O Irã revelou seu ainda ultrassecreto sistema de mísseis superfície-ar "Arash-e-Kamangir" como indicação de que Teerã está acelerando sua transformação estratégica rumo a uma arquitetura de defesa aérea móvel, dispersa e economicamente mais sustentável para enfrentar a moderna guerra de ataque de precisão no Estreito de Ormuz.

A Mídia ligada ao Irã afirmou que o sistema alcançou seu primeiro uso operacional após se acreditar que derrubou um drone de reconhecimento MQ-9 Reaper de propriedade dos EUA perto da Ilha Qeshm, transformando um programa doméstico até então pouco conhecido em um instrumento regional de dissuasão estratégica.
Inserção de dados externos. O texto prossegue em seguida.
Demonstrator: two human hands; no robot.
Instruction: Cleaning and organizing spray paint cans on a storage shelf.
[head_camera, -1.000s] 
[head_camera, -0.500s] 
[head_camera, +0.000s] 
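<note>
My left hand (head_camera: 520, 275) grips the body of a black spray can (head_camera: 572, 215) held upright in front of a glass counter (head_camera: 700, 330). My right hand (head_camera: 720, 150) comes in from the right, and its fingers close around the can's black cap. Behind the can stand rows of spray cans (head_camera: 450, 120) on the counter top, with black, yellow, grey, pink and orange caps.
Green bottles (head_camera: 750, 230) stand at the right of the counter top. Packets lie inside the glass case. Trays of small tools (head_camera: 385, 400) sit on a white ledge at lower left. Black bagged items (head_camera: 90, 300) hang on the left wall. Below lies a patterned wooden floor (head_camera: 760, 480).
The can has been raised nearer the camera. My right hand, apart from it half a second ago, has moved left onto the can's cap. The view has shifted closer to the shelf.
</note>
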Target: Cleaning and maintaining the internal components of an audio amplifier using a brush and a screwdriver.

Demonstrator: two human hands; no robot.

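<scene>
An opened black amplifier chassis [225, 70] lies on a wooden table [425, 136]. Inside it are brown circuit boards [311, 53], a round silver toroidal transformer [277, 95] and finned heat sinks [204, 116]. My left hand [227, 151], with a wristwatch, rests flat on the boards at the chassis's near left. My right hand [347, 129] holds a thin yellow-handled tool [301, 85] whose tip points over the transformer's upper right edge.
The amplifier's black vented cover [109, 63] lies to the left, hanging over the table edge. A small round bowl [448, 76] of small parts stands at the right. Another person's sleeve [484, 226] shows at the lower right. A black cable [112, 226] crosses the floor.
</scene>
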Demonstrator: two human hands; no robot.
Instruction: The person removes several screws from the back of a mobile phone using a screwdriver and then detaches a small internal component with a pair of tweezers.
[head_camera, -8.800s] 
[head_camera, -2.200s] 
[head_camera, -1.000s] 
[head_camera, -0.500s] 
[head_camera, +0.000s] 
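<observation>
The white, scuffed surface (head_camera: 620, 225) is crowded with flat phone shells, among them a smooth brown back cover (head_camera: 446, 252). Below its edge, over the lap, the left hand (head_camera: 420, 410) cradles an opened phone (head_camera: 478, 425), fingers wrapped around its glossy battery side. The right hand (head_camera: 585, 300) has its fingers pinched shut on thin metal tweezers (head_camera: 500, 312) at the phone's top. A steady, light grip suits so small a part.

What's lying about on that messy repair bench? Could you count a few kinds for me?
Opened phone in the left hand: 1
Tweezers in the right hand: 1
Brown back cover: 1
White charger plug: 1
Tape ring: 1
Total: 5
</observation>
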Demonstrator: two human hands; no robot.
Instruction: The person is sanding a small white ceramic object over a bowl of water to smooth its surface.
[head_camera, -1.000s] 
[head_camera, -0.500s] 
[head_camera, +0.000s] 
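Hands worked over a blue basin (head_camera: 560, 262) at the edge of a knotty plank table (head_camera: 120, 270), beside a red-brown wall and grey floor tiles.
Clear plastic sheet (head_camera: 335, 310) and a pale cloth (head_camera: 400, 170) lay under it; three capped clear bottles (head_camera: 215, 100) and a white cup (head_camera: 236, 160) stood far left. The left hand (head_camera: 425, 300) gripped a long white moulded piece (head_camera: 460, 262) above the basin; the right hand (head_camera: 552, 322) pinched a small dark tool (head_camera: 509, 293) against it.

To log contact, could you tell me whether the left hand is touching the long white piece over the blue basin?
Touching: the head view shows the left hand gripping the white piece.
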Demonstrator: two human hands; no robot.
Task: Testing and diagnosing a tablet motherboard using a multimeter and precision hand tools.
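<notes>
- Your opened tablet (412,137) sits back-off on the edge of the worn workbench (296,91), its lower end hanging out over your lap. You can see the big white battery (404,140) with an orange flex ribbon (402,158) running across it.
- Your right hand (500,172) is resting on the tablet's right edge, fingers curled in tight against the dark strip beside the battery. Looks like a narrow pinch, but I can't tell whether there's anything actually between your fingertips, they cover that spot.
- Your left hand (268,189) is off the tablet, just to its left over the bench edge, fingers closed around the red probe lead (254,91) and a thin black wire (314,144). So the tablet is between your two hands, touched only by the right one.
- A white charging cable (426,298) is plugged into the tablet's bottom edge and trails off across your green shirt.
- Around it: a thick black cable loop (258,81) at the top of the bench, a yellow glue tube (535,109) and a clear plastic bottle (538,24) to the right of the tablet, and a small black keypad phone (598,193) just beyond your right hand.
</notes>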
O Irã descreve o sistema como um ativo móvel de defesa aérea de resposta rápida, otimizado especificamente para interceptar drones de reconhecimento e aeronaves de baixa altitude próximas a rotas marítimas sensíveis, demonstrando assim a ênfase da doutrina na erosão tática em vez da dominação aérea geral.

O nome "Arash, o Arqueiro", que vem da mitologia persa, também serve como simbolismo ideológico e sinal estratégico, já que a figura lendária historicamente foi associada à defesa territorial, bem como à marcação das fronteiras iranianas contra ameaças externas.

As alegações do Irã sobre um "sistema de sensoriamento oculto" capaz de detectar alvos invisíveis indicam que Teerã agora está priorizando cada vez mais redes de detecção passiva, sobrevivência eletrônica e consciência de campo de batalha de baixa emissão.

Analistas de código aberto que examinam as imagens vazadas acreditam cada vez mais que o Arash-e-Kamangir faz parte do esforço maior do Irã para substituir nós fixos de defesa aérea caros por sistemas de campo de batalha mais ocultos e manobráveis.

As semelhanças do design do sistema com a arquitetura Pantsir-S1 da Rússia mostram como o Irã continua a adaptar o conceito de defesa aérea estrangeira a uma plataforma doméstica que enfatiza a produção local, implantação operacional e estratégias de custo assimétrico contra adversários de alta tecnologia.

Se as alegações operacionais relacionadas ao sistema se confirmarem, o Arash-e-Kamangir pode potencialmente complicar as operações de reconhecimento dos EUA, Israel e do Golfo por meio de mudanças nos padrões ISR em alta altitude, bem como do aumento dos requisitos para guerra eletrônica e missões de destruição de defesa aérea inimiga.